Task directions: Keep the images out and set the listing below down word for word.

START Dataset content

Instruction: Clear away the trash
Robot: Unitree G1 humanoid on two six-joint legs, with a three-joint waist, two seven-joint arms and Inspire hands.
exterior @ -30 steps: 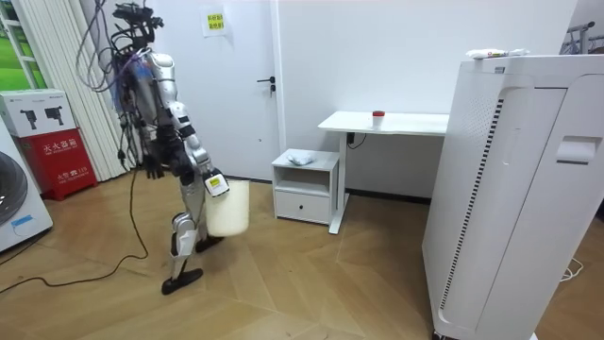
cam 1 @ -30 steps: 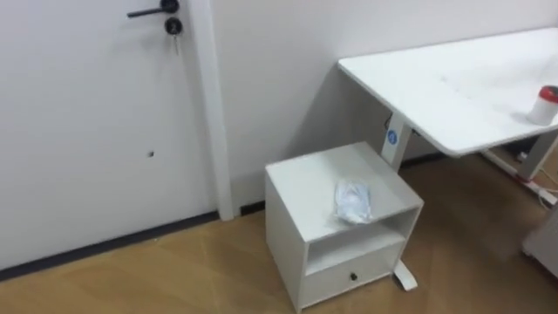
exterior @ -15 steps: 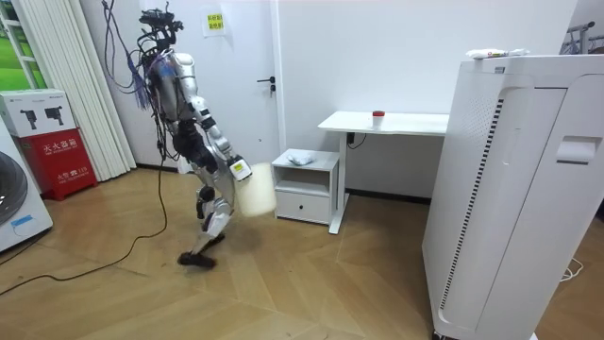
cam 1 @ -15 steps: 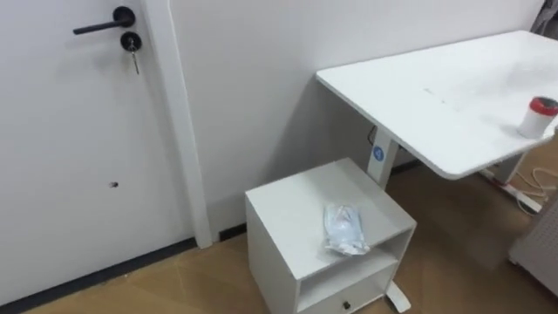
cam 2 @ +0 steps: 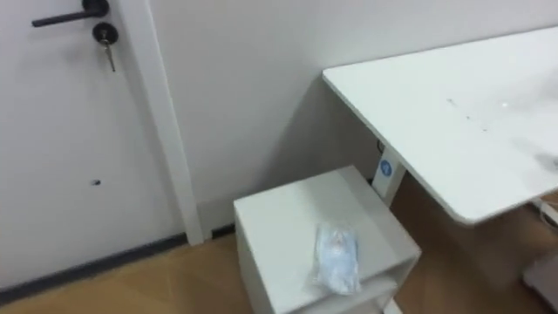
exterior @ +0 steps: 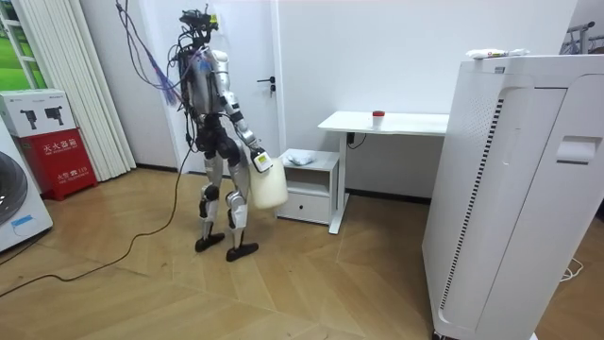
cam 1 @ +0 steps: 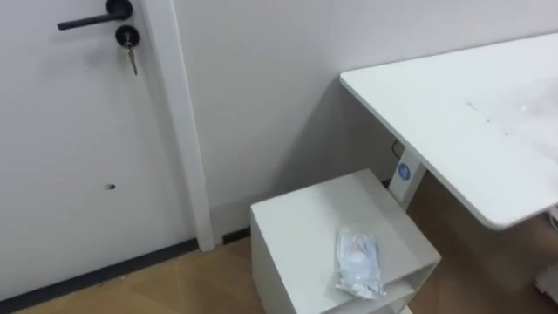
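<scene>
The garbage is a crumpled clear plastic bag (cam 1: pixel 359 262) lying on top of a small white cabinet (cam 1: pixel 296 227), near its front right corner; in the room view the bag (exterior: pixel 300 158) is a pale lump on the cabinet (exterior: pixel 307 184). I stand just left of that cabinet, facing the wall. My right hand (exterior: pixel 260 161) hangs at my side with a white bin (exterior: pixel 268 185) dangling from it, close to the cabinet's side.
A white desk (cam 1: pixel 453 113) stands right of the cabinet, its edge overhanging it; a small red-capped container (exterior: pixel 378 116) sits on the desk. A white door (cam 1: pixel 78 131) is to the left. A tall white appliance (exterior: pixel 510 189) fills the room view's right.
I have walked from the open floor up to the cabinet, carrying the bin along. The eye view has shifted; cabinet and bag now appear nearer and lower.
</scene>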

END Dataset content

Solution for this exercise:
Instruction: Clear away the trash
Robot: Unitree G1 humanoid on two six-joint legs, with a three-joint waist, two seven-joint arms and Inspire hands.
exterior @ -30 steps: 
cam 1 @ -30 steps: 
exterior @ -15 steps: 
cam 1 @ -15 steps: 
cam 2 @ +0 steps: 
exterior @ +0 steps: 
cam 1 @ +0 steps: 
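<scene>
The garbage is a crumpled clear plastic bag (cam 1: pixel 359 262) lying on top of a small white cabinet (cam 1: pixel 296 227), near its front right corner; in the room view the bag (exterior: pixel 300 158) is a pale lump on the cabinet (exterior: pixel 307 184). I stand just left of that cabinet, facing the wall. My right hand (exterior: pixel 260 161) hangs at my side with a white bin (exterior: pixel 268 185) dangling from it, close to the cabinet's side.
A white desk (cam 1: pixel 453 113) stands right of the cabinet, its edge overhanging it; a small red-capped container (exterior: pixel 378 116) sits on the desk. A white door (cam 1: pixel 78 131) is to the left. A tall white appliance (exterior: pixel 510 189) fills the room view's right.
I have walked from the open floor up to the cabinet, carrying the bin along. The eye view has shifted; cabinet and bag now appear nearer and lower.
</scene>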

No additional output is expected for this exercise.